On 7/5/23 2:15 AM, Richard Guo wrote:
>
> On Tue, Jul 4, 2023 at 7:15 PM David Rowley <dgrowleyml(at)gmail(dot)com
> <mailto:dgrowleyml(at)gmail(dot)com>> wrote:
>
> On Tue, 4 Jul 2023 at 20:12, Richard Guo <guofenglinux(at)gmail(dot)com
> <mailto:guofenglinux(at)gmail(dot)com>> wrote:
> > The v4 patch looks good to me (maybe some cosmetic tweaks are still
> > needed for the comments).  I think it's now 'Ready for Committer'.
>
> I agree. I went and hit the comments with a large hammer and while
> there also adjusted the regression tests. I didn't think having "t" as
> a table name was a good idea as it seems like a name with a high risk
> of conflicting with a concurrently running test. Also, there didn't
> seem to be much need to insert data into that table as the tests
> didn't query any of it.
>
> The only other small tweak I made was to not call list_copy_head()
> when the list does not need to be shortened. It's likely not that
> important, but if the majority of cases are not partial matches, then
> we'd otherwise be needlessly making copies of the list.
>
> I pushed the adjusted patch.
>
>
> The adjustments improve the patch a lot.  Thanks for adjusting and
> pushing the patch.

Thanks for working on this! While it allows the planner to consider
choosing an incremental sort for indexes that implement
"amcanorderbyop", it also has a positive side-effect that the planner
will also consider choosing a plan for spawning parallel workers!
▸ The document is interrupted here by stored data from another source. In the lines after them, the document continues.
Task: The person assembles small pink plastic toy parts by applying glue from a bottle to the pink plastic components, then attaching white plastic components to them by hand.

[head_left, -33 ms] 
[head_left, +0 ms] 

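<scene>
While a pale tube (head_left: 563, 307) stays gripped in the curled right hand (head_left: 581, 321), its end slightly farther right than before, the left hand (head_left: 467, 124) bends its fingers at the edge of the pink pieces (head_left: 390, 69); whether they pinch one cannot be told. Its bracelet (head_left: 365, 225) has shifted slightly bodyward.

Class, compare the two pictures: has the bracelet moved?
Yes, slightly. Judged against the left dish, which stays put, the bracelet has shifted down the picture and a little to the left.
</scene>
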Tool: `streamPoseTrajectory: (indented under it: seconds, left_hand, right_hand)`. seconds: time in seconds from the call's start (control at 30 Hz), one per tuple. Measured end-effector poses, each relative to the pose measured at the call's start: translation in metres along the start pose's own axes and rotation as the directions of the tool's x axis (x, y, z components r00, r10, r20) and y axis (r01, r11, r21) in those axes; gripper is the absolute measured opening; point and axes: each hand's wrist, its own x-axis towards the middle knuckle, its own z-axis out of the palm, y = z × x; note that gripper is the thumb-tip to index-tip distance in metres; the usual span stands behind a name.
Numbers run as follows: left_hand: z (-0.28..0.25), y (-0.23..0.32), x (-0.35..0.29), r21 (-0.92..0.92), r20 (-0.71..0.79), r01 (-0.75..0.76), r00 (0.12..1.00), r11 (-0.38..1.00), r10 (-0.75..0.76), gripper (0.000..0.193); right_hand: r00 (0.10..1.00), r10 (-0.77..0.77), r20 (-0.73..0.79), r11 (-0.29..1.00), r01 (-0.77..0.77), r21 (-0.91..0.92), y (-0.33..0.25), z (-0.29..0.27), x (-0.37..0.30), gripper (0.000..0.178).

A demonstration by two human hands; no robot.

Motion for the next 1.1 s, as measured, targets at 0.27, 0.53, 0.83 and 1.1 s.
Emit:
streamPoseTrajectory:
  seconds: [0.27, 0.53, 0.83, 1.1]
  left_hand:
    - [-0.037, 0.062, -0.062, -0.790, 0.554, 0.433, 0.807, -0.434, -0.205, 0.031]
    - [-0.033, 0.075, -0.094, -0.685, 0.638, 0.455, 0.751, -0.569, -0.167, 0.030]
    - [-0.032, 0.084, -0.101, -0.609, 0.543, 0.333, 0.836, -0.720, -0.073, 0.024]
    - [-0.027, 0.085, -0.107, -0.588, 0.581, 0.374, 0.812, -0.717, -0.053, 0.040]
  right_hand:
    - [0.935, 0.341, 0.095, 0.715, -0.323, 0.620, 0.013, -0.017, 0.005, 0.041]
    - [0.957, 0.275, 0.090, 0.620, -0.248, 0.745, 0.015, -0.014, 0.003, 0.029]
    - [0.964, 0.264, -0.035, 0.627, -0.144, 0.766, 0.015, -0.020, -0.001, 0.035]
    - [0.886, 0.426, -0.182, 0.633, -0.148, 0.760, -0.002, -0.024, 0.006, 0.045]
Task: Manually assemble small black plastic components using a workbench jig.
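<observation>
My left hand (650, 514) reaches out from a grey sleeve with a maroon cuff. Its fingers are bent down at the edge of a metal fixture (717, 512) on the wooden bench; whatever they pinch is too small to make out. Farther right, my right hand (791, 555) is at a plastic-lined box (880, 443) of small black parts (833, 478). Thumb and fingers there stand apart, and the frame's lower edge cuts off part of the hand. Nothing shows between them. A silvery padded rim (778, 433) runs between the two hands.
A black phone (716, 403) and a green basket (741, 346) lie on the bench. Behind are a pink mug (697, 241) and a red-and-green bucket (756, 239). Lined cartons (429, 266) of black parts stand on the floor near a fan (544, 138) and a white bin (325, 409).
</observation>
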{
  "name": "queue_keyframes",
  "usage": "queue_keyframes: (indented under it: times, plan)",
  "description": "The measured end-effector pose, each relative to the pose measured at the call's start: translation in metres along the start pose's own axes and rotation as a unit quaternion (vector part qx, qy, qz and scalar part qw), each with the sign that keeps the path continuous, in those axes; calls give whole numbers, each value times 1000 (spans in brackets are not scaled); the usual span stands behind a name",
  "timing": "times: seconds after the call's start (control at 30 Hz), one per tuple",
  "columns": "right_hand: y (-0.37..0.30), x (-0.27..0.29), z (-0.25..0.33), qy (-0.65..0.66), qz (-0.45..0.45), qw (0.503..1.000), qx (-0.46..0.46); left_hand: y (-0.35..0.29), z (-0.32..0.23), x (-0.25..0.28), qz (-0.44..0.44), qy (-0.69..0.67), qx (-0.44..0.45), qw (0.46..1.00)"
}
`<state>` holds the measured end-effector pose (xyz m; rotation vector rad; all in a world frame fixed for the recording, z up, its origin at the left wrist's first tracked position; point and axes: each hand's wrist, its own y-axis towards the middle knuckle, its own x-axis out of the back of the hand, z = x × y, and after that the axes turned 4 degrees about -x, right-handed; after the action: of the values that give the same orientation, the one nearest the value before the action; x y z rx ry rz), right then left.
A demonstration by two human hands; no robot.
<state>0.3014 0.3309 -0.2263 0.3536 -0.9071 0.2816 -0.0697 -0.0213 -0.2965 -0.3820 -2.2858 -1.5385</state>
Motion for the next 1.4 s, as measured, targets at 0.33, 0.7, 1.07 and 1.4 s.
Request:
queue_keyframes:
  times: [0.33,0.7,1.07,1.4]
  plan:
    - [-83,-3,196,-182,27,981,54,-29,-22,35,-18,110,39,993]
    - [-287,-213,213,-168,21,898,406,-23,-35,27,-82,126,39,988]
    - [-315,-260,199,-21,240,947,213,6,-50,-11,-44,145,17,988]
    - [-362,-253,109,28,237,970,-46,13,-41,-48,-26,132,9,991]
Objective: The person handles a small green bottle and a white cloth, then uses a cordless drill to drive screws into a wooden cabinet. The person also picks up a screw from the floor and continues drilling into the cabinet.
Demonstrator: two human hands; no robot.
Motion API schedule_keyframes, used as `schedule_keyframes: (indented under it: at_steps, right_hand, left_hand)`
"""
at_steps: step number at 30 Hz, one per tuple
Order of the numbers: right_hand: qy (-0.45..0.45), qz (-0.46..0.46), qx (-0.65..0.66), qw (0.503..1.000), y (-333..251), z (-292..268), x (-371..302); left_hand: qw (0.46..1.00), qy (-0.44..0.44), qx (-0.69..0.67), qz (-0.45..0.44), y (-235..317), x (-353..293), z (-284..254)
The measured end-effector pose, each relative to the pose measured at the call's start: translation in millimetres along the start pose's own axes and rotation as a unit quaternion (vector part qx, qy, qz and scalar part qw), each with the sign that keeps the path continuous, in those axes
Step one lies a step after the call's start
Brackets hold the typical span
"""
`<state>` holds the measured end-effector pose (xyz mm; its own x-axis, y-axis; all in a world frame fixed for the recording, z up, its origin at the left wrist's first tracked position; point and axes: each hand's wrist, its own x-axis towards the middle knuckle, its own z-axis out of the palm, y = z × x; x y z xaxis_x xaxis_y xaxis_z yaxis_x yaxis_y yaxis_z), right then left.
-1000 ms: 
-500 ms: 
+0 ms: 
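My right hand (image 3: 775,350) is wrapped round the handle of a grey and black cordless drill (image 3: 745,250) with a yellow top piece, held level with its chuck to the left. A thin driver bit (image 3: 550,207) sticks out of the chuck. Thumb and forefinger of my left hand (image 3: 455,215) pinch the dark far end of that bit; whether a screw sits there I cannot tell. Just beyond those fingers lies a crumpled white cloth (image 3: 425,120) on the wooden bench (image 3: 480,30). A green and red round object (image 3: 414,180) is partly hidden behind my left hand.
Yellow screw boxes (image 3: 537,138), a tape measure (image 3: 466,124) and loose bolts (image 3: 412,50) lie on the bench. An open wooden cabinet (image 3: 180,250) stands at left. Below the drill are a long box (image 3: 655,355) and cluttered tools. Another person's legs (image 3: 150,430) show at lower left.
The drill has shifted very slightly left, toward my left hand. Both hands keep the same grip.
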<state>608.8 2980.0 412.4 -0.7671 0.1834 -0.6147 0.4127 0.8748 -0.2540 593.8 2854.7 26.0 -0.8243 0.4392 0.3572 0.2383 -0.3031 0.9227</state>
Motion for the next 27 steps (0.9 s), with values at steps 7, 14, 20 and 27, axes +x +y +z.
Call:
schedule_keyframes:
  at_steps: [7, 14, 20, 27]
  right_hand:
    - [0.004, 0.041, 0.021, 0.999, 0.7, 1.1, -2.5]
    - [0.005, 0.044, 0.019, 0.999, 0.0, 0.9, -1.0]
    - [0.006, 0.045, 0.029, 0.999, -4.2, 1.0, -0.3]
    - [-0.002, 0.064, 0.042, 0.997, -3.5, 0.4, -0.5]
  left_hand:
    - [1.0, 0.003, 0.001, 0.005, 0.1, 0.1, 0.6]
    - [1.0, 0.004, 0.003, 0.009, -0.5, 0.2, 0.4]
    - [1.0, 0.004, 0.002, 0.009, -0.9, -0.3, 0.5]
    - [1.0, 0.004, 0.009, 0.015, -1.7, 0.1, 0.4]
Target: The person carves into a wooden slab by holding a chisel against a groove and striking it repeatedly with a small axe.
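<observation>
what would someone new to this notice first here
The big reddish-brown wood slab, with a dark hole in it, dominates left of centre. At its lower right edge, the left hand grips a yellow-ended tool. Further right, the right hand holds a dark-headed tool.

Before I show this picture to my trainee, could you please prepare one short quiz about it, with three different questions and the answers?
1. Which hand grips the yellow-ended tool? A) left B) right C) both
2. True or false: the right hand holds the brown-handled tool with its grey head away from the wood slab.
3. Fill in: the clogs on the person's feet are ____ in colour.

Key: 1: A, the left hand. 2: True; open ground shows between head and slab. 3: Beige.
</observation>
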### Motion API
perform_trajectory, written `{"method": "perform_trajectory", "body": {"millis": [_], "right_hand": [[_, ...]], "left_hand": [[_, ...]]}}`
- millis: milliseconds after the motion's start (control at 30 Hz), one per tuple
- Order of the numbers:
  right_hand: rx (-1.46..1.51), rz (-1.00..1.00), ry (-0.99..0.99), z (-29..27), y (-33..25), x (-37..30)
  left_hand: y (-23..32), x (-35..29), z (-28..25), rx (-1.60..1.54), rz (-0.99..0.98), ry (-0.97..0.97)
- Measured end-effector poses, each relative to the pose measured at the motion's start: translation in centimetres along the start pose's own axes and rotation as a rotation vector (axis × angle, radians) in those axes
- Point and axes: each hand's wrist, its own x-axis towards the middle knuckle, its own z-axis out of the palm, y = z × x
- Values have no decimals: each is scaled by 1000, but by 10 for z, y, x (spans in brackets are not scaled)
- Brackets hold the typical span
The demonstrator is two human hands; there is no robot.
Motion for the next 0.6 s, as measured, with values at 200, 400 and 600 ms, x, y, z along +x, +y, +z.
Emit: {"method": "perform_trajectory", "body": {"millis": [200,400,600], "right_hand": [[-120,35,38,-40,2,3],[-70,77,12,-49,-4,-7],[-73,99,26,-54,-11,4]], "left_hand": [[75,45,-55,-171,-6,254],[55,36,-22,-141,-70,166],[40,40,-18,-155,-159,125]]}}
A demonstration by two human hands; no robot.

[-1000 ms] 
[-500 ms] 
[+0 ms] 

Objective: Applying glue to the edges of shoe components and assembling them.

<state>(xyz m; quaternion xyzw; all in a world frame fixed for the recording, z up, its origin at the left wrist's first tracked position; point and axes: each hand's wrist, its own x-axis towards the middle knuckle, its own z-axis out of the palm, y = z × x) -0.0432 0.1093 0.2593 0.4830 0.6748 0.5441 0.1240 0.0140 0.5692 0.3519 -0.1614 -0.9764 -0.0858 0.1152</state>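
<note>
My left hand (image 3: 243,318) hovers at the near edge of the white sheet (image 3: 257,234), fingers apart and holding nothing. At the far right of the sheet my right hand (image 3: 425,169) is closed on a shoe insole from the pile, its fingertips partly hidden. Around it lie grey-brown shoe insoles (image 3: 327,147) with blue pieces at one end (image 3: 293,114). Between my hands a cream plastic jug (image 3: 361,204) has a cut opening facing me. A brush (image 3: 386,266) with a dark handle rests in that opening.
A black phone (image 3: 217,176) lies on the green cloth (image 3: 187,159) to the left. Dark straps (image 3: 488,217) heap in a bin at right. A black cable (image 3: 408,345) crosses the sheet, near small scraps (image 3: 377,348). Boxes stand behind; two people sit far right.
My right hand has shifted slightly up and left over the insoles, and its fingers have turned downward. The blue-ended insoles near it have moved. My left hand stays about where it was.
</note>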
Because of that, I'd like to open the discussion that we consider
backpatching this. Currently, extensions that implement index access
methods (e.g. pgvector[1]) that are built primarily around
"amcanorderbyop" are unable to get the planner to consider choosing a
parallel scan, i.e. at this point in "create_order_paths"[2]:

/*
* If cheapest partial path doesn't need a sort, this is redundant
* with what's already been tried.
*/
if (!pathkeys_contained_in(root->sort_pathkeys,
cheapest_partial_path->pathkeys))

However, 625d5b3c does unlock this path for these types of indexes to
allow for a parallel index scan to be chosen, which would allow
extensions that implement a "amcanorderbyop" scan to use it. I would
argue that this is a bug, given we offer the ability for index access
methods to implement parallel index scans.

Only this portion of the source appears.